The legal and technical communities reason differently about the concept of privacy on the Internet, but understanding and combining both may become imperative. This is the main argument Adamantia Rachovitsa puts forward in her interesting and thought-provoking paper titled “Engineering and lawyering privacy by design: understanding online privacy both as a technical and an international human rights issue” which was published in the International Journal of Law and Information Technology. A siloed approach relying on, for example, compliance with the General Data Protection Regulation or relying on the development of technical standards on the Internet alone will not suffice, but “[t]echnical standards and international law can actively inform one another.”

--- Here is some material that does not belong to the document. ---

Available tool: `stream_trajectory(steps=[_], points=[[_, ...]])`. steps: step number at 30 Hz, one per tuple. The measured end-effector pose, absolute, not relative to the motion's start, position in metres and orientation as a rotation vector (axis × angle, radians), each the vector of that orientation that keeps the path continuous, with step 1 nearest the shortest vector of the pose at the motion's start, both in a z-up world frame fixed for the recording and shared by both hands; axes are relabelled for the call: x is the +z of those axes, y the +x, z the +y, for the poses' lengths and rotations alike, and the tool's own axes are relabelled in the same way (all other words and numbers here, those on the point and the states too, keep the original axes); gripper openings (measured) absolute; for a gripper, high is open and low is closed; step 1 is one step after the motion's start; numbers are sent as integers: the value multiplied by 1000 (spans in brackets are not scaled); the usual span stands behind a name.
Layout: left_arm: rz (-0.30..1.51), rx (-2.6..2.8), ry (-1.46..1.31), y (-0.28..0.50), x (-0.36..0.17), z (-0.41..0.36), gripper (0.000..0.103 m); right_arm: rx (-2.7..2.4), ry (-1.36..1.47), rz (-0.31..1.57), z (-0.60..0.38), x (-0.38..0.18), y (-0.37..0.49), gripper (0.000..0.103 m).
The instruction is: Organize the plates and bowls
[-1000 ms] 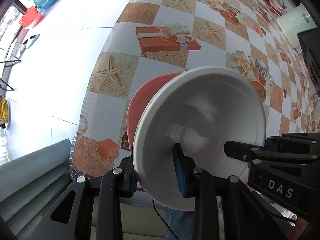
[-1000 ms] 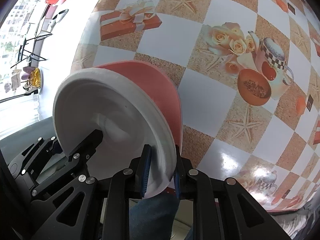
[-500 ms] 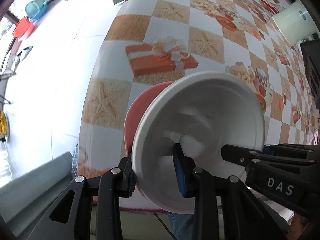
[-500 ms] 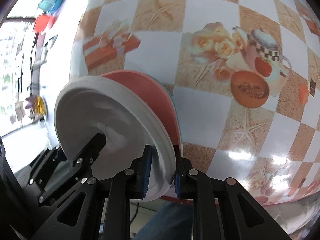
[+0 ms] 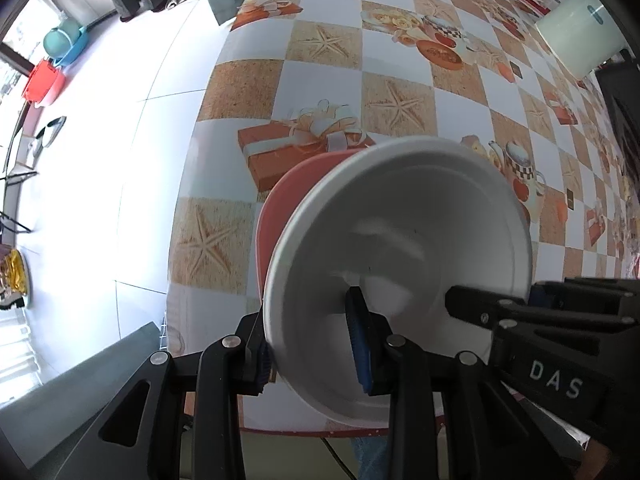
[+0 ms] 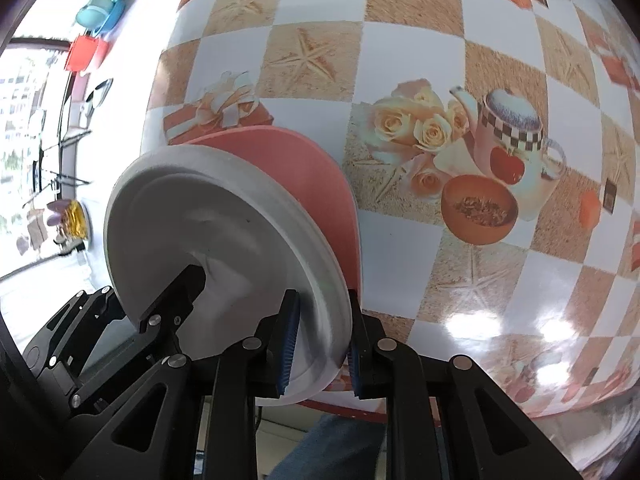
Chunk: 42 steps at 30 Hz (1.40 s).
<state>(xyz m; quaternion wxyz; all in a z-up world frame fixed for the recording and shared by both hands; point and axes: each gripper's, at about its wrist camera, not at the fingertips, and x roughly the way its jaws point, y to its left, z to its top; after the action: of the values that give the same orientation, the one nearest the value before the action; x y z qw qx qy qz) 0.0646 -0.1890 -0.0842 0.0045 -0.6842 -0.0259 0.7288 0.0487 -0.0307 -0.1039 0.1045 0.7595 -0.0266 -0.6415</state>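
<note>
A white bowl (image 5: 404, 256) sits stacked on a red plate (image 5: 280, 208), and both are held up, tilted, over the near edge of the table. My left gripper (image 5: 312, 344) is shut on the stack's left rim, one pad inside the bowl. My right gripper (image 6: 320, 344) is shut on the opposite rim of the same white bowl (image 6: 208, 232) and red plate (image 6: 312, 168). Each gripper shows in the other's view.
The table (image 5: 400, 64) has a checkered cloth with starfish, gift and teacup prints. A pale green container (image 5: 576, 36) stands at the far right. White tiled floor (image 5: 100, 160) lies to the left, with red and teal tubs (image 5: 52, 80) far off.
Both grippers have lifted the bowl and plate stack higher and drawn it back, so more of the table shows. The grips have not changed.
</note>
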Motion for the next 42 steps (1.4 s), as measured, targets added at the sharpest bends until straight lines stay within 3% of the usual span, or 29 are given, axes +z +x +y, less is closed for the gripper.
stream_trajectory(steps=[3, 6, 7, 8, 9, 13, 14, 15, 17, 29, 42], points=[[-85, 2307, -2135, 71, -77, -188, 39, -1907, 2202, 21, -39, -95, 49, 22], [-30, 2371, -2118, 82, -66, -187, 56, -1939, 2184, 97, -42, -86, 51, 26], [3, 2400, -2113, 85, -61, -185, 67, -1946, 2174, 101, -41, -83, 50, 31], [27, 2422, -2106, 87, -56, -184, 77, -1957, 2157, 100, -41, -79, 50, 52], [34, 2444, -2086, 90, -50, -185, 79, -1976, 2131, 107, -40, -73, 50, 72], [10, 2497, -2022, 97, -33, -192, 81, -1996, 2054, 184, -41, -52, 53, 75], [-4, 2501, -2012, 98, -28, -193, 82, -1995, 2046, 196, -41, -47, 54, 80], [-3, 2510, -2004, 100, -22, -194, 84, -1996, 2031, 201, -41, -41, 54, 92], [18, 2515, -2007, 100, -15, -195, 90, -2004, 2013, 231, -37, -32, 54, 102], [75, 2470, -2000, 109, 34, -190, 91, -2008, 1953, 189, -31, 21, 72, 102], [100, 2457, -2021, 113, 45, -180, 91, -2039, 1954, 244, -35, 25, 77, 102]])
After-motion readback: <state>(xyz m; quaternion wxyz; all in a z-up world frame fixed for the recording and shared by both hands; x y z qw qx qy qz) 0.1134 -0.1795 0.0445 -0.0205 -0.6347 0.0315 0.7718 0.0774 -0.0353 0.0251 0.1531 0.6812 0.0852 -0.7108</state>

The technical approach to privacy stems from the principle that end-users need to trust the network, because they are the network. An example hereof is the way in which the Internet Engineering Task Force (IETF) responded to revelations about government surveillance of Internet traffic. In their Request For Comments (RFC 7258) titled “Pervasive Monitoring Is an Attack” the IETF characterised these invasions of privacy as attack on the network. Nowhere in the document reference is made to fundamental rights or data protection laws. The technical community’s mandate to technically regulate privacy is summarised by Rachovitsa as “[t]hreats to users’ privacy undermine the reliable operation and the responsible use of the network as a whole.”

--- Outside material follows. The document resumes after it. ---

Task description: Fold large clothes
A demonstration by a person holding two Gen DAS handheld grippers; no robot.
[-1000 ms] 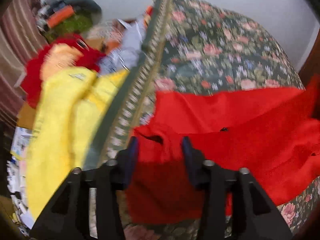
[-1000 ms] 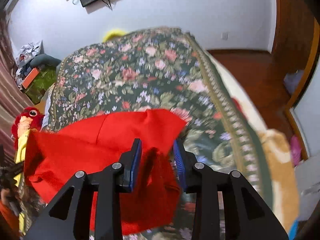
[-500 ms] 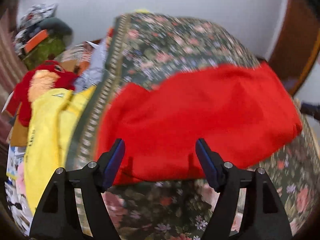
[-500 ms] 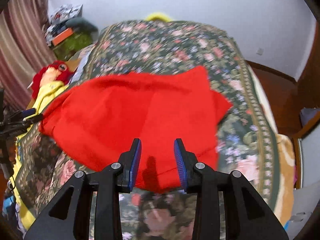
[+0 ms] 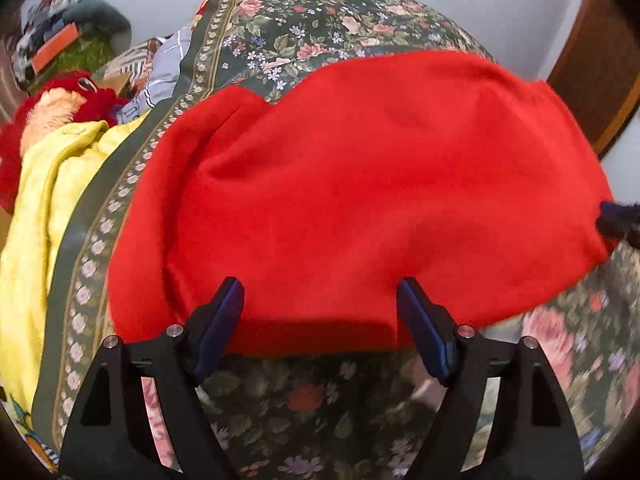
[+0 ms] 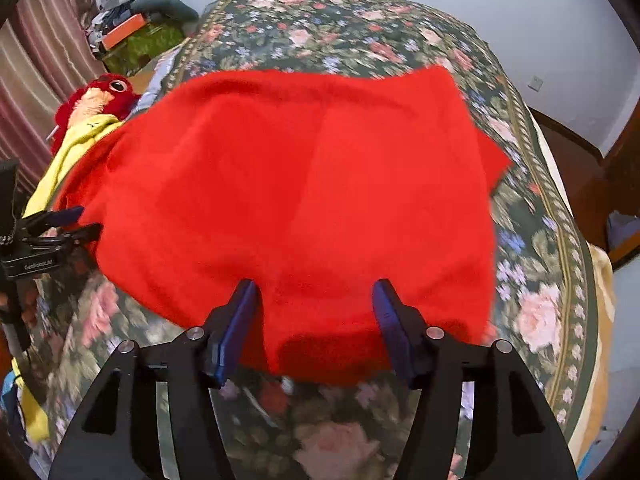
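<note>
lying flat on the bed (image 5: 360, 12), long axis crosswise, near hem just ahead of both grippers, left (image 5: 320, 300) and right (image 6: 314, 300), fingers spread and opening, garment (image 5: 360, 184) edge between them but unpinched.

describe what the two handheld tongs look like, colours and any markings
Both are alike: the left tongs and right tongs have matte black angular arms with triangular cutouts, silver pins at the joints, and dark blue pads inside the fingers. The left body carries small white lettering, too small to read.
</note>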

The European legal community does not consider the integrity of the network, but the state of mind of the individual. The European Court of Justice reasoned that the mere collection and retention of Internet traffic and location data and subsequent use without informing the person in question, generates a panopticon feeling of constant surveillance. Similarly, the European Court of Human Rights accepted the reasoning that the mere existence of legislation permitting covert interception of mobile telephone communications could already in itself be considered a violation of privacy. Finally, the UN High Commissioner on Human Rights states clearlythat metadata, such as call details or websites visited, reveal much about individuals and that the collection of these data should also be considered as a violation of privacy.

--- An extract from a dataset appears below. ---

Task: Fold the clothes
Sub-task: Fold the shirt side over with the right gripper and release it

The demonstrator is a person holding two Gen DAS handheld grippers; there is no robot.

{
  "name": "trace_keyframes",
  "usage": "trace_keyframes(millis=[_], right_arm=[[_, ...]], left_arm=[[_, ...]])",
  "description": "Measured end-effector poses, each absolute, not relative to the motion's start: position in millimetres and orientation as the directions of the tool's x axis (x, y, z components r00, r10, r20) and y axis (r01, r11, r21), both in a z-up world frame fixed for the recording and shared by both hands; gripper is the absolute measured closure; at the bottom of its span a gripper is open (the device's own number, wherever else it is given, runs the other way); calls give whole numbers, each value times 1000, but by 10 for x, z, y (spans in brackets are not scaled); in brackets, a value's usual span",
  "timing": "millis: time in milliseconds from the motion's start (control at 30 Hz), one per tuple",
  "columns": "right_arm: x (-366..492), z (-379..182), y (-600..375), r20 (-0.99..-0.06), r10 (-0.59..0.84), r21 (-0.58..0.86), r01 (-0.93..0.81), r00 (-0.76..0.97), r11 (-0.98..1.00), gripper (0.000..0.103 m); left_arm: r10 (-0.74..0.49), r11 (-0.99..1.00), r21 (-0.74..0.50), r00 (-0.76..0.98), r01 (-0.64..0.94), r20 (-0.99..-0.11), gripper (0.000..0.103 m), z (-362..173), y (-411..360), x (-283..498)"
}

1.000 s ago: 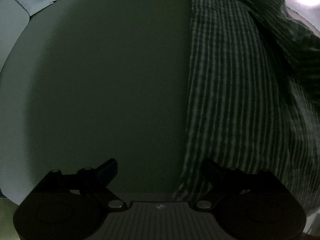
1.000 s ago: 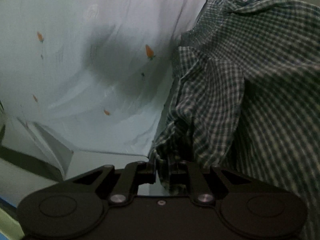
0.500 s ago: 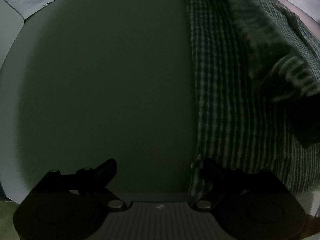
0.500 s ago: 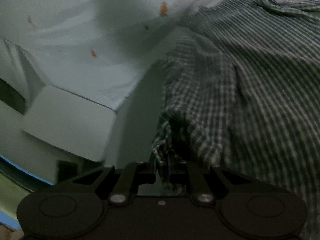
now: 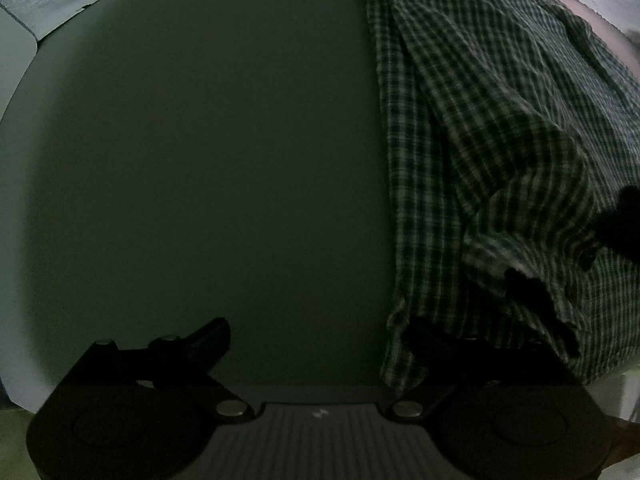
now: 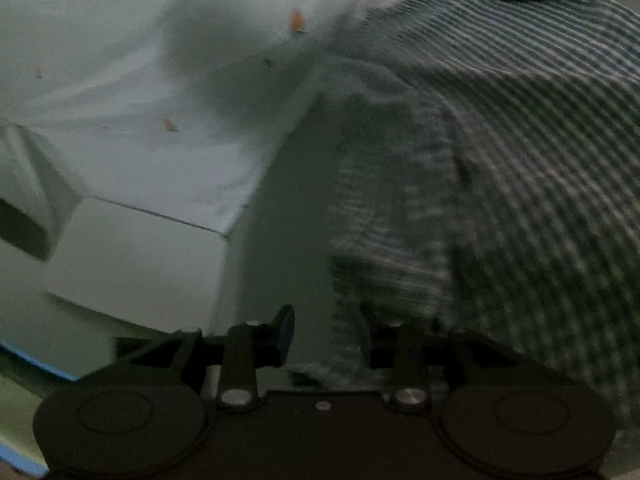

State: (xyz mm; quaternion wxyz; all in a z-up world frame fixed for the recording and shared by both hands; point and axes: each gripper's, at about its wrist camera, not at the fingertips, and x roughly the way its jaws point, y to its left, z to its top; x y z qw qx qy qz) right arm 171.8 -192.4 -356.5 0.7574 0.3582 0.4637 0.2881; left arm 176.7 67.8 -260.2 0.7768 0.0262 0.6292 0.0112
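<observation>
1. Left wrist view: the left gripper (image 5: 316,340) points almost straight down over a dull green counter (image 5: 200,180). Its jaws stand wide apart with nothing between them, though the right one sits at the hem of the checked shirt (image 5: 500,140). My guess is it waits there to pin or take that edge for the next fold.
2. Same view: the shirt covers the right side of the counter, its long left edge running fairly straight, with a rumpled flap turned over near the lower right.
3. Right wrist view: the right gripper (image 6: 324,340) has its jaws opening; a corner of the shirt (image 6: 520,160) hangs between them, apparently being let go. The cloth is blurred. Pale bedding (image 6: 140,100) with small orange marks lies beyond the counter's edge.
</observation>
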Motion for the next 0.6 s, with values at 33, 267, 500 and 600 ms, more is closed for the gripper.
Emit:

To combine the legal and technical reasoning, the Internet Research Task Force – a mainly technical community that is aligned with the IETF – has for some years run the Human Rights Protocol Considerations Research Group (HRPC). This Group is currently focussing mostly on freedom of speech issues. The HRPC summarises its task as the duty to “explore the relations between human rights and protocols and to provide guidelines to inform future protocol development and decision making where protocols impact the effective exercise of the rights to freedom of expression or association.” It is to be expected that the Group will include other human rights in their work in the future.

While these technical and legal reasoning are good, and combinations thereof even better, Cory Doctorow aptly explains that (informed) common sense is also crucial. In his recent provocative column about developments, such as the Internet of Things, he states that “[t]he best way to secure data is never to collect it in the first place. Data that is collected is likely to leak. Data that is collected and retained is certain to leak.” Informed consent may be somewhat of a legal fiction, but when data collection sensors become ubiquitous as well as tiny, there will not be any room to present a privacy policy for (unwilling) data subjects to accept. Informed common sense may be similar to data minimisation, whereby it can be agreed that sometimes, or often, it seems or just simply is pointless or even harmful to run the risks of collecting as much data as possible.